*REQUIRED WORK*.
Exact reproduction is required for the lines below starting at the line with "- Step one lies" and ending at the line with "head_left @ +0", both included. No other lines, and no pictures.

[Stored records]
+ + +

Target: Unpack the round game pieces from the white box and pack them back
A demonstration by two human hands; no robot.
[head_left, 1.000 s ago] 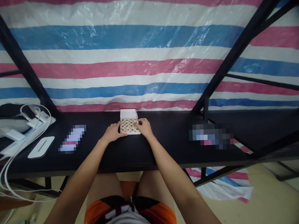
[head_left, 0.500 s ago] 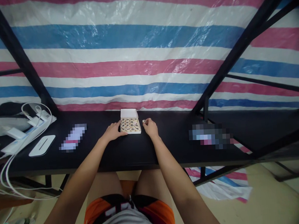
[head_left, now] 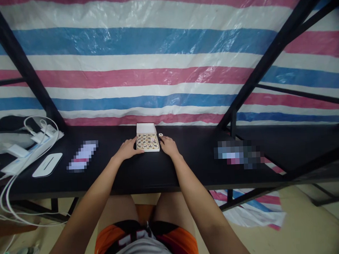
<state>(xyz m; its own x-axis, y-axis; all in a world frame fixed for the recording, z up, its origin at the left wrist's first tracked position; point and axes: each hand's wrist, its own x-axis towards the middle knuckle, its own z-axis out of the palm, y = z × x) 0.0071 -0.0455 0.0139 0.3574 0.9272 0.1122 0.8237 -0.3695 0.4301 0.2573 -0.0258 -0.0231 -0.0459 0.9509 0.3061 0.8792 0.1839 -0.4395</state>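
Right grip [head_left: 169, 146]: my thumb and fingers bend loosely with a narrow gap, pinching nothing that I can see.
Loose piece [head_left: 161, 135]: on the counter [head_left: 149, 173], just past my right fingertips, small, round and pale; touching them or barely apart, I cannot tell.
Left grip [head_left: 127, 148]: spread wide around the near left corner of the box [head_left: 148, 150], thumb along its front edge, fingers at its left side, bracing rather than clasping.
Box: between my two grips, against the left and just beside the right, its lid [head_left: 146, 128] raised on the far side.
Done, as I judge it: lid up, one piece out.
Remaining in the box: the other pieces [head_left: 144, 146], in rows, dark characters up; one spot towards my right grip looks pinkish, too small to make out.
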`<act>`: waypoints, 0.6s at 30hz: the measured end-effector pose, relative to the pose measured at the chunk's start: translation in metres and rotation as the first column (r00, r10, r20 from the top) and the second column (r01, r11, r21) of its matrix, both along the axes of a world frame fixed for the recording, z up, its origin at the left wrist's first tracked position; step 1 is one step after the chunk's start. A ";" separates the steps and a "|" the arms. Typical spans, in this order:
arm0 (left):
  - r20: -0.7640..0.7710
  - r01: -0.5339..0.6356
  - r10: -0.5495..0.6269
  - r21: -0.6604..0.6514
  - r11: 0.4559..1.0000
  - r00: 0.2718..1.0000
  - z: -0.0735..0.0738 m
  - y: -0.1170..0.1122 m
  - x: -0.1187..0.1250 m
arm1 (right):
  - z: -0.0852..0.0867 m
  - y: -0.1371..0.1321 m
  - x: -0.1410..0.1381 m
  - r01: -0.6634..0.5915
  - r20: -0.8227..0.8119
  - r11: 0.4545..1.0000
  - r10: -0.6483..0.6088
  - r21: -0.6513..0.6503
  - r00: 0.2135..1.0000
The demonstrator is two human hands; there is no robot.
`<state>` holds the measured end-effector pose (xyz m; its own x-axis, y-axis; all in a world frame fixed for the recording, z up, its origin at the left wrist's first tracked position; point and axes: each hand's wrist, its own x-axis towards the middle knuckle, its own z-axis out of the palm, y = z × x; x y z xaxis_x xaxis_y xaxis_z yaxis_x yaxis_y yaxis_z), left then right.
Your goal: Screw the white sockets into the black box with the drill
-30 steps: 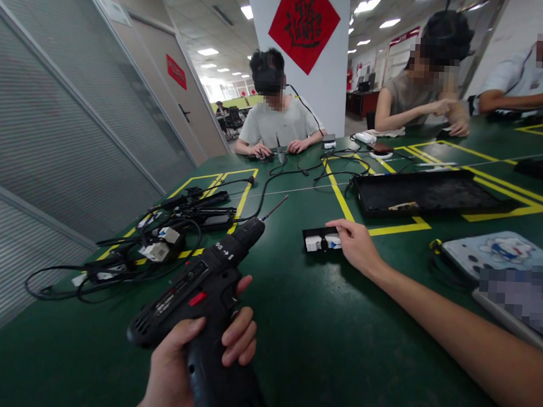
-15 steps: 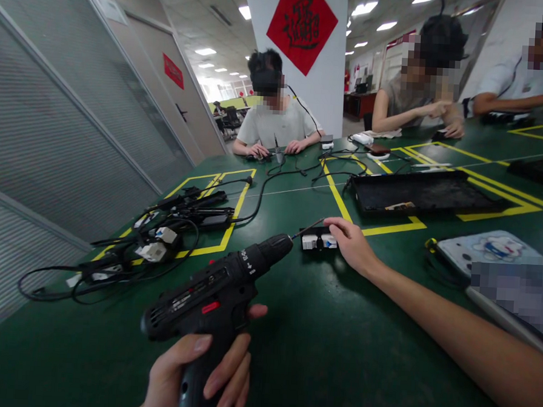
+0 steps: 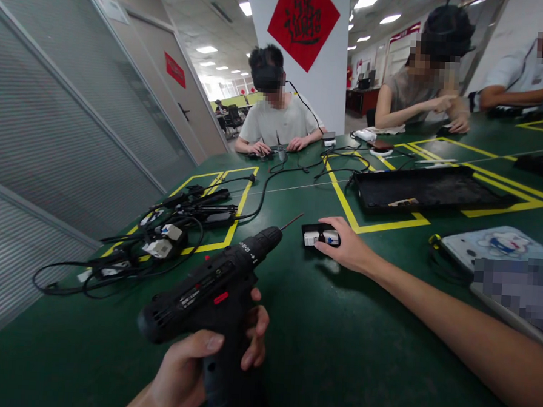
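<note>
My left hand [image 3: 199, 370] is wrapped round the grip of a black cordless drill [image 3: 212, 285] with a red switch. Its thin bit points up and right, toward a small black box [image 3: 318, 235] holding white parts. My right hand [image 3: 346, 247] reaches across the green table and rests on that box's right end, fingers curled over its edge and thumb at its near side. The bit's tip stops a little left of the box.
A tangle of black cables and adapters [image 3: 160, 240] lies to the left, across yellow floor-tape lines. A long black tray [image 3: 427, 190] sits beyond the box. A light blue pad [image 3: 492, 245] lies at the right. Three people sit along the far side of the table.
The drill swung right toward the box, then drew back a little and tilted up. My right hand pulled the box slightly nearer and curled more tightly over it.
</note>
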<state>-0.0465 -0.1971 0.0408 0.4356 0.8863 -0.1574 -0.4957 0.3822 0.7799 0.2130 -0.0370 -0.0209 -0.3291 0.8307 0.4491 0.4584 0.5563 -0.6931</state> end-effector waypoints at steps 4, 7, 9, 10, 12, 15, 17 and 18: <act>-0.019 -0.072 0.073 0.070 0.995 0.997 0.000 0.001 -0.001 | 0.000 0.000 0.000 0.005 0.001 1.000 -0.005 0.006 1.000; -0.075 -0.065 0.074 0.118 0.991 0.994 0.000 0.003 -0.005 | 0.000 0.000 0.000 0.011 0.015 1.000 -0.011 0.001 1.000; -0.130 -0.030 0.050 0.148 0.989 0.990 0.000 0.003 -0.007 | 0.001 -0.001 -0.001 0.007 0.026 1.000 -0.007 0.002 1.000; -0.156 -0.006 0.031 0.159 0.987 0.987 0.001 0.004 -0.008 | 0.001 -0.001 -0.001 0.002 0.030 1.000 -0.003 0.003 1.000; -0.184 0.033 -0.002 0.166 0.986 0.983 0.000 0.003 -0.009 | 0.001 -0.002 -0.002 -0.007 0.035 1.000 0.007 0.005 0.999; -0.170 0.039 -0.014 0.144 0.989 0.985 -0.001 0.003 -0.009 | 0.002 -0.002 -0.002 -0.005 0.036 1.000 0.005 0.008 0.999; -0.149 0.007 0.012 0.129 0.992 0.989 -0.002 0.004 -0.008 | 0.002 -0.003 -0.002 -0.004 0.039 1.000 0.004 0.005 0.999; -0.141 -0.006 0.023 0.124 0.992 0.990 -0.002 0.004 -0.008 | 0.002 -0.003 -0.002 -0.004 0.042 1.000 0.004 0.003 0.999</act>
<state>-0.0541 -0.1927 0.0383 0.4037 0.9086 -0.1067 -0.3812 0.2731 0.8832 0.2109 -0.0397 -0.0188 -0.3506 0.8280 0.4377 0.4847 0.5603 -0.6717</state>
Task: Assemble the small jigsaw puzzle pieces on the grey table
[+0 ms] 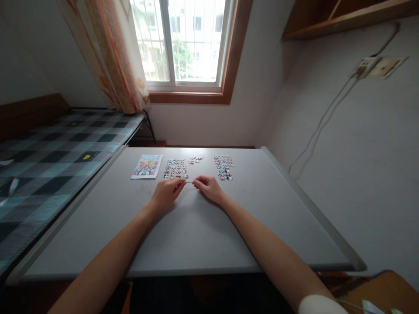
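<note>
My left hand (pixel 168 190) and my right hand (pixel 209 187) meet near the middle of the table, fingertips pinched. Between them is a thin, small jigsaw piece (pixel 189 182), seen almost edge-on; whether it is one piece or two joined is too small to tell. Just beyond my left hand lie loose jigsaw pieces in rough rows (pixel 175 168). A smaller scatter of pieces (pixel 195 160) sits farther back, and another group of pieces (pixel 224 166) is to the right, past my right hand. A colourful picture sheet (pixel 147 166) lies flat on the left.
The grey-white table (pixel 190 235) has raised edging along its right side. A bed with a checked cover (pixel 81 135) stands close on the left. Behind are a curtain (pixel 114 56) and a window (pixel 193 43). Cables hang from a wall socket (pixel 376 67) at right.
</note>
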`<act>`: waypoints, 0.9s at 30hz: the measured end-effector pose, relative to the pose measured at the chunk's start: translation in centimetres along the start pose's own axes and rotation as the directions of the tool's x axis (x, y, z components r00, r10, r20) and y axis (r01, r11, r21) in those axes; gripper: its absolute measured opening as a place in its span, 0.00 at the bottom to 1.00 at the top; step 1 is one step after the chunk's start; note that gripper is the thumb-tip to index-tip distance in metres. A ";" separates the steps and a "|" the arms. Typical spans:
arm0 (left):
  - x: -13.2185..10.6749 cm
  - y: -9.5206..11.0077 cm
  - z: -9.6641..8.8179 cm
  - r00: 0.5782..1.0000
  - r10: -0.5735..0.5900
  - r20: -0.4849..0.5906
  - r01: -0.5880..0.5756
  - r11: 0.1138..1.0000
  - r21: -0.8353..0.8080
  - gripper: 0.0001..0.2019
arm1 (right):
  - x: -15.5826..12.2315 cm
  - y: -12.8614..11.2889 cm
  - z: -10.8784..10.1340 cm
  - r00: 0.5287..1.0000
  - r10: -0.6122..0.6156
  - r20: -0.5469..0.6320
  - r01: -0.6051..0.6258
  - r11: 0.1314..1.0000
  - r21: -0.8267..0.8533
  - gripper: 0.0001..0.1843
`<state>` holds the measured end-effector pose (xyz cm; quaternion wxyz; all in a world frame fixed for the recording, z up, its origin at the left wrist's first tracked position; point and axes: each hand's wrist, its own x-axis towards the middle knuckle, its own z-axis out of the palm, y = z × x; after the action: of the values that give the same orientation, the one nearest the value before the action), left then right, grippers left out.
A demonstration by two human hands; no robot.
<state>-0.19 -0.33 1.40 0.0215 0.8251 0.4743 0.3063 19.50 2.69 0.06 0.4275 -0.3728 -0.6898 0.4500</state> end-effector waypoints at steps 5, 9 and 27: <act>0.0 0.0 0.0 1.000 0.002 -0.002 -0.002 1.000 0.000 0.13 | 0.0 -0.1 -0.1 1.000 -0.003 0.005 0.003 1.000 -0.005 0.15; 0.0 0.1 -0.1 1.000 0.006 -0.002 -0.006 1.000 -0.003 0.13 | 0.0 -0.1 -0.1 1.000 0.004 -0.003 -0.004 1.000 0.002 0.14; 0.0 0.2 -0.3 1.000 -0.011 0.012 0.011 1.000 -0.015 0.14 | 0.1 0.3 -0.1 1.000 -0.020 -0.001 0.020 1.000 0.005 0.13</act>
<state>-0.20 -0.49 1.75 0.0322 0.8242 0.4762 0.3049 19.60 2.91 -0.22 0.4331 -0.3652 -0.6922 0.4472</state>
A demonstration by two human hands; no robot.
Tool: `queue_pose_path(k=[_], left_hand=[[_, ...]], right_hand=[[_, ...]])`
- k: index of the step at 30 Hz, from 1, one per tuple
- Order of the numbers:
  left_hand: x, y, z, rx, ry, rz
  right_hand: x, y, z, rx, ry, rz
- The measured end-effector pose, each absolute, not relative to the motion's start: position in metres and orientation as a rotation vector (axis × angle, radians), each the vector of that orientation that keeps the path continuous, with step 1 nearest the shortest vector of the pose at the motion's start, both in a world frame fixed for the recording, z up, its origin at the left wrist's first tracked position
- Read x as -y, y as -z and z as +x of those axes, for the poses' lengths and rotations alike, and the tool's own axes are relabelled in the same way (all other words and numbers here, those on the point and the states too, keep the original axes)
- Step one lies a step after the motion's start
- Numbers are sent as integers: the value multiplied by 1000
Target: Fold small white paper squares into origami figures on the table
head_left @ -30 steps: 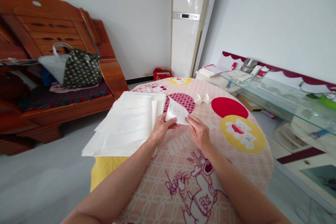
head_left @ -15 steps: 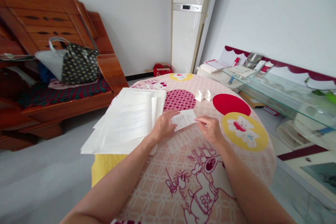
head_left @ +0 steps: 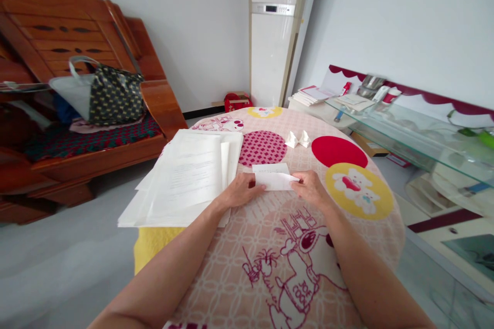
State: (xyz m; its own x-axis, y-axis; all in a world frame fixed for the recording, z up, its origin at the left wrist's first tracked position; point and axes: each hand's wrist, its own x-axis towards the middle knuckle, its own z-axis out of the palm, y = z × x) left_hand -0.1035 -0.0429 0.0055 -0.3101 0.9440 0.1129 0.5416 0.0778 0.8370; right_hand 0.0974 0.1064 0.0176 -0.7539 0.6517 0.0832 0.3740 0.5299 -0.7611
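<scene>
A small white paper slip (head_left: 273,176) with printed lines lies on the round table's pink cartoon cloth (head_left: 285,247), its near edge turned up along a fold. My left hand (head_left: 241,190) pinches the slip's left end with curled fingers. At the slip's right end my right hand (head_left: 312,188) does the same, fingers closed on the folded edge. Just left of my left hand sits a stack of white sheets (head_left: 185,177), overhanging the table's left side.
Two small folded white paper pieces (head_left: 297,139) rest farther back on the cloth. A wooden bench (head_left: 83,113) with a patterned bag (head_left: 110,95) stands at left. A tall white unit (head_left: 272,31) stands behind, and a glass shelf (head_left: 409,128) with clutter runs along the right.
The slip went from held up and tilted to lying on the cloth. Its near edge has since been folded over, and both hands have moved lower onto it.
</scene>
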Motion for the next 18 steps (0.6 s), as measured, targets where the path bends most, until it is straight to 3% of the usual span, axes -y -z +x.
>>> queue_pose_path(k=[6, 18], left_hand=[[38, 1, -105, -1953, -971, 1427], [36, -6, -93, -2280, -910, 1434]], right_hand=[[-113, -8, 97, 2290, -1507, -1026], [-112, -15, 100, 2229, -1682, -1113]])
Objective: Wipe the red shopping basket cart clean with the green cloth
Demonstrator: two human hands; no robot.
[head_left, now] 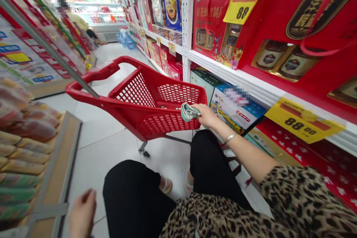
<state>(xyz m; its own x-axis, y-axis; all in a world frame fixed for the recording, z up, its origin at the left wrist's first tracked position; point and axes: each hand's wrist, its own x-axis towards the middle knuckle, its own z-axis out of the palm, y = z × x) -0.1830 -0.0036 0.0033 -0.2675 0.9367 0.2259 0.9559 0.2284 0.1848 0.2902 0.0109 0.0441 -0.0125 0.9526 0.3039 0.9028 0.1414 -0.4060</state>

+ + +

*RESPONSE TO THE TASK*.
- Step one lies a step after the motion's start
- Numbers are sent as integers: the value multiplied by 1000
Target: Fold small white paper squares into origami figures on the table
head_left @ -30 steps: 
head_left @ -15 steps: 
head_left @ +0 steps: 

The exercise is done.